There hasn’t been a malevolent hack against connected cars en masse yet. And one Israeli startup called Karamba Security wants to keep it that way. Karamba has raised a $12 million Series B round of funding led by the company’s existing investors, Fontinalis Partners, which is Bill Ford’s mobility-focused fund, as well as YL Ventures, a firm that backs Israeli startups aiming to grow their business in the U.S. Karamba also added new investors in their Series B round, including Paladin Capital Group, Liberty Mutual Strategic Ventures, Presidio Ventures and Asgent.

Paladin’s Managing Director Chris Inglis, who previously served as the deputy director and COO of the National Security Agency, said: “There are enormously positive transformational changes tech is bringing about. Think about the things autonomous cars will do for us! But we have to build security in from the beginning, not as an applique afterwards.”

He lauded Karamba’s approach to securing vehicles, as well as the fact that the company treats connected cars differently than general purpose computing devices, which are designed to run someone else’s code. Predecessors to Karamba focused more on intrusion detection systems for vehicle security that mimicked the systems used for PCs.

Karamba’s software is built-in to a car, and can prevent hacks on an embedded system, explained the company’s co-founder and chairman David Barzilai. Specifically, it is installed in a vehicle’s ECUs, which are tiny computers that control various functions inside a car, from the brakes to the navigation and on-board entertainment systems. Karamba’s software locks down the ECU’s factory settings, preventing the execution of any programs that would deviate from those settings.

Barzilai said the company has raised three rounds of funding within about one year, bringing its total capital raised to $17 million to date. Karamba has begun working with 16 new customers in the past 15 months in the cost-sensitive industry of automotive manufacturing. The company will use some of its funding to set up offices in Michigan, near major U.S. automakers, but most of it will go to hiring, continued research and development and performance testing of vehicles.

Barzilai said Karamba’s goal is to keep malevolent hacks from ever affecting cars. Already, security researchers have demonstrated myriad ways to exploit apps and systems in vehicles to mess with drivers and their car’s behavior.

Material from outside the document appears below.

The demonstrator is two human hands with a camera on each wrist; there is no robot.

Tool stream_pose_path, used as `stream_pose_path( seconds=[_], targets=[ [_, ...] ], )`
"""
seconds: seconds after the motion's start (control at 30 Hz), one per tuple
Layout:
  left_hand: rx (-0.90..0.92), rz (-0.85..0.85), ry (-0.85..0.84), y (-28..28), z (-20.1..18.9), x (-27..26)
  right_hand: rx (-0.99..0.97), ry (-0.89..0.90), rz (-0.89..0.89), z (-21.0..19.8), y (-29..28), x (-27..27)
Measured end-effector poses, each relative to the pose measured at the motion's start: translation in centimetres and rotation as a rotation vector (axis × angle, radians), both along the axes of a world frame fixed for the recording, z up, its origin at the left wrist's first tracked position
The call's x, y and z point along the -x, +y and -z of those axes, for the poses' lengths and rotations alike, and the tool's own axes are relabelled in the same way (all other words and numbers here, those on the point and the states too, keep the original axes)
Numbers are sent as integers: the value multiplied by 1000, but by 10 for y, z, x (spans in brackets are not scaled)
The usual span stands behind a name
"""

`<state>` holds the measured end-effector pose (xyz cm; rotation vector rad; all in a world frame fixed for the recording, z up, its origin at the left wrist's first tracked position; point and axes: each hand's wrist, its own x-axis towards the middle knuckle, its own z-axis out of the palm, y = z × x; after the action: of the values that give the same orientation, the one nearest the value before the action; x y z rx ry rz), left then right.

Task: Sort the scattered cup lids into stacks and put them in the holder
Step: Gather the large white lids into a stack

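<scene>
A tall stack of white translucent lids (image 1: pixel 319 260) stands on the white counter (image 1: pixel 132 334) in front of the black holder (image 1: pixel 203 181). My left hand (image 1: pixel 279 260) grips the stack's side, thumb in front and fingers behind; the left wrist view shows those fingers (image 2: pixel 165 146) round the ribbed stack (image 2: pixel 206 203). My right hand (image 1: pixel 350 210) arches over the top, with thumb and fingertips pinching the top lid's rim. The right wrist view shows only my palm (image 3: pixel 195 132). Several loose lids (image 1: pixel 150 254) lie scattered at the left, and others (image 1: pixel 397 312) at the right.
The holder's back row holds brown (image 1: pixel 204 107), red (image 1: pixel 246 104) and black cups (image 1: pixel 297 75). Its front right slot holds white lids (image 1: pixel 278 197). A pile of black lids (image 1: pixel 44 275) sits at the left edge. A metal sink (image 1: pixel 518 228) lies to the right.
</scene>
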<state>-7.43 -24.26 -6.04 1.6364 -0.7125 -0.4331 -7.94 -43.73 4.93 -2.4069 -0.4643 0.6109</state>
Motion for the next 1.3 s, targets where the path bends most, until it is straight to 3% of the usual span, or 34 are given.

Fiat Chrysler had to issue a Jeep Cherokee recall after Charlie Miller and Chris Valasek demonstrated their cars’ vulnerabilities. And Tesla had to issue major security upgrades after Tencent security researchers demonstrated a way to exploit the Wi-Fi in a Tesla S to remotely activate the car’s brakes while the car was still in motion. But a mass attack, Barzilai hopes, does not have to be an eventuality.